Yes. The world's only profitable mass transit is privately run."
Another thing that Stossel mentions in passing in a long section on health care, that happens to be another one of my pet rants, is those who confuse or conflate "access to health care" with being able to "afford health care". I won't even get into whether the latter is often a perception problem instead of a real one - though I will mention that I knew lots of young healthy folks who refused the $35 a month employee portion of their health insurance premium offered by a company that I worked for for nearly a decade, because they thought it was too expensive - and these were highly skilled manufacturing workers, not Wal Mart minimum-wagers.

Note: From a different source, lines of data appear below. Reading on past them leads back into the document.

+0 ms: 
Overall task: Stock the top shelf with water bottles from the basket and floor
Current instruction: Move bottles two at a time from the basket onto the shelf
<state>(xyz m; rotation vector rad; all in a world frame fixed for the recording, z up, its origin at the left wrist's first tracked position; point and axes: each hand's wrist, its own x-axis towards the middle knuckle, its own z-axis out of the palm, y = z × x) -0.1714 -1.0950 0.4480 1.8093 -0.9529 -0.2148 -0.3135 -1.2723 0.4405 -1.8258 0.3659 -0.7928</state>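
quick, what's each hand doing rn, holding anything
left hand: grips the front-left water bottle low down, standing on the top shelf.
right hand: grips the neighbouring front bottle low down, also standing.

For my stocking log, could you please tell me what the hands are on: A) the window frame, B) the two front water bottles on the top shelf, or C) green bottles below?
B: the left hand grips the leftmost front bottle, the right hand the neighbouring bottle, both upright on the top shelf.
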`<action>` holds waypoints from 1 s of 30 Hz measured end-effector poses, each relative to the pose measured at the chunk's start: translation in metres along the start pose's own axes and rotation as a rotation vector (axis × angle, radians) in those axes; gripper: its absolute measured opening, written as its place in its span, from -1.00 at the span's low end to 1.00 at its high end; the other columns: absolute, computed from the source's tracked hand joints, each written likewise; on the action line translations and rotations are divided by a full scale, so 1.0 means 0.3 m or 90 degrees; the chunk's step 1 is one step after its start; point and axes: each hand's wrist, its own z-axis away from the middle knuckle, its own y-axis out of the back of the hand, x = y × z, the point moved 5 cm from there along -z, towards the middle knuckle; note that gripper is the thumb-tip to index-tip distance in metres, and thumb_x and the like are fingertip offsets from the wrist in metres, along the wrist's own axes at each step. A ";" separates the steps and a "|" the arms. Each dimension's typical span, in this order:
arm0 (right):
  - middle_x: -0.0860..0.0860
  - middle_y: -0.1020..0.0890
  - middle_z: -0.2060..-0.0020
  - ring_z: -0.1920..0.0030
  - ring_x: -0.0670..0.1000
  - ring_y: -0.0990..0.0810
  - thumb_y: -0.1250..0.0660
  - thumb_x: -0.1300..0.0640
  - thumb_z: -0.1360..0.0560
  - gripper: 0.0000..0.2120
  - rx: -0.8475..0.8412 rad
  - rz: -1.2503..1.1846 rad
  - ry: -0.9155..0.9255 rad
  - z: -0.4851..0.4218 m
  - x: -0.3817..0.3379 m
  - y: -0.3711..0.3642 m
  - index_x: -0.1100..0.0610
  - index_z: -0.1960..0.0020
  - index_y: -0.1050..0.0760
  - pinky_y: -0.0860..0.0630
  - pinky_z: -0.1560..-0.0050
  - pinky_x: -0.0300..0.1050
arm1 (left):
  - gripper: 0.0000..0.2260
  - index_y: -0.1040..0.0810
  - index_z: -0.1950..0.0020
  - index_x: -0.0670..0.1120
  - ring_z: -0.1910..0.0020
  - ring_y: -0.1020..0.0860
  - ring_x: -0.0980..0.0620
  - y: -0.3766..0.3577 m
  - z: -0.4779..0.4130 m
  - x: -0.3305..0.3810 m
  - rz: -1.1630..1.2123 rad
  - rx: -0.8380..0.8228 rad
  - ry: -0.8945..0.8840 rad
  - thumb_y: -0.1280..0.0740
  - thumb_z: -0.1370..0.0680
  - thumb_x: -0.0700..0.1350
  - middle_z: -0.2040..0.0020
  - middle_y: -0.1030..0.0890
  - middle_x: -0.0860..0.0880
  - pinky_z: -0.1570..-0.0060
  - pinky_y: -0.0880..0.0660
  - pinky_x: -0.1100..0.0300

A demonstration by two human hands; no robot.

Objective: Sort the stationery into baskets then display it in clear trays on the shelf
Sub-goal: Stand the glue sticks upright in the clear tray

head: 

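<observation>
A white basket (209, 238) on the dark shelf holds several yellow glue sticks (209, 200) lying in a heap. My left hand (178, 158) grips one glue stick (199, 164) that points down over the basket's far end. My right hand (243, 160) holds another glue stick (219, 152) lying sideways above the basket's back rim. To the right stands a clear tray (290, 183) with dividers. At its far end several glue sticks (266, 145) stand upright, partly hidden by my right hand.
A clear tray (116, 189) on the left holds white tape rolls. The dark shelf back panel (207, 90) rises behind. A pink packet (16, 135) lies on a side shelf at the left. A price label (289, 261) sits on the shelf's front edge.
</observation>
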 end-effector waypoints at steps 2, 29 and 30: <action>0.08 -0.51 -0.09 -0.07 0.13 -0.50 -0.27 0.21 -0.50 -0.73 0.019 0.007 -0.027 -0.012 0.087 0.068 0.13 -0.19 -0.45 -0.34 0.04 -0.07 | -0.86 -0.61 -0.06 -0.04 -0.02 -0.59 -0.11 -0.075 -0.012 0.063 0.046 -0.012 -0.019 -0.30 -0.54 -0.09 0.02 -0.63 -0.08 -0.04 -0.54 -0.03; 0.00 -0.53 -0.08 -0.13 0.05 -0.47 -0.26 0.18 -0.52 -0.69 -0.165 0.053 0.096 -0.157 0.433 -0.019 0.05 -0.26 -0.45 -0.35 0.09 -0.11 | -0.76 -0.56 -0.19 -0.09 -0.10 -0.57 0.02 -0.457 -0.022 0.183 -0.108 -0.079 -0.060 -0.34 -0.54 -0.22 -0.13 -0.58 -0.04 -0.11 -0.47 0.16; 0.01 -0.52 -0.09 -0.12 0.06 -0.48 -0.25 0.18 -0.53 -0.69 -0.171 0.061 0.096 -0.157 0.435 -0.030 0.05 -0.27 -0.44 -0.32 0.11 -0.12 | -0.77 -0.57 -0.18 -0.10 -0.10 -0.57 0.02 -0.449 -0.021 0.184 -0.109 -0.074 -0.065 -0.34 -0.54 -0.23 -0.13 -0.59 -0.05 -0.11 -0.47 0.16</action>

"The truth is, almost al people do get health care, even if they don't have health insurance. Hospitals rarely turn people away; charities pay for care; some individuals pay cash; some doctors forgive bills. I wish people would stop conflating the terms, 'health care,' 'health insurance,' and 'Obamacare.' Reporters ask guests things like, 'Should Congress repeal health care?' I sure don't want anyone's health care repealed."
And in the category of "things that make you say, Hmmm?"
"It is no coincidence that the biggest push for more food regulation came at a time when Congress obsessed about the rising cost of medical care. When government pays for your health care, it will inevitably be drawn into regulating your personal life...Where does it stop?"
On bloated campaign spending,
"It is shameful that leftists let their hatred of corporations lead them to throw free speech under the bus. There is a smarter way to get corporate money out of politics: shrink the state. If government has fewer favors to sell, citizens will spend less money trying to win them." (emphasis mine)
Stossel tears into the educatin mess, and the trillions of dollars that have been thrown away in futile efforts to improve student performance. He feels at least part of the answer is in charter schools. I did a little research on a website - Global Report Card - that tracks the ranking of every school district in the U.S., with respect to the rest of the world, and found the results very interesting. First, as you might imagine, some of the most wealthy areas of the country have the best schools, though it doesn't appear to necessarily be the result of higher per-pupil spending. I suspect that wealthy professionals tend to have the mobility to migrate to areas where their children's educations are likely to be great, and they also are probably very vocal consumers and actively influence local school boards. The really interesting thing was that in one of the top areas in the country for reading scores (Maricopa County, AZ) four out of five of the top performing schools were charter schools. That area also appeared in the top 50 for Math quite often. This bears further reading and research to find out exactly what's going on in Phoenix and Tempe, I think.
A quote from the CEO of a very successful charter school.
"I don't do no teacher evaluations. All I do is go into a class, and if the kids ain't working, your ass is fired."
LOL. Short and to the point, if not perfectly grammatical.
The head of a pre-K education advocacy group says,
"We don't want to just focus on IQ scores. We want to look at how children are doing in their social and emotional, their noncognitive development."
Stossel replies, "Give me a break. If the huge government program can't perform the basic (and measurable) educational task of raising math and reading scores, why should we give the central planners more money because they promise to improve the kids' 'emotional development'?"
There's lots of great stuff in this book, and all you libertarians and conservatives out there ought to enjoy the heck out of it.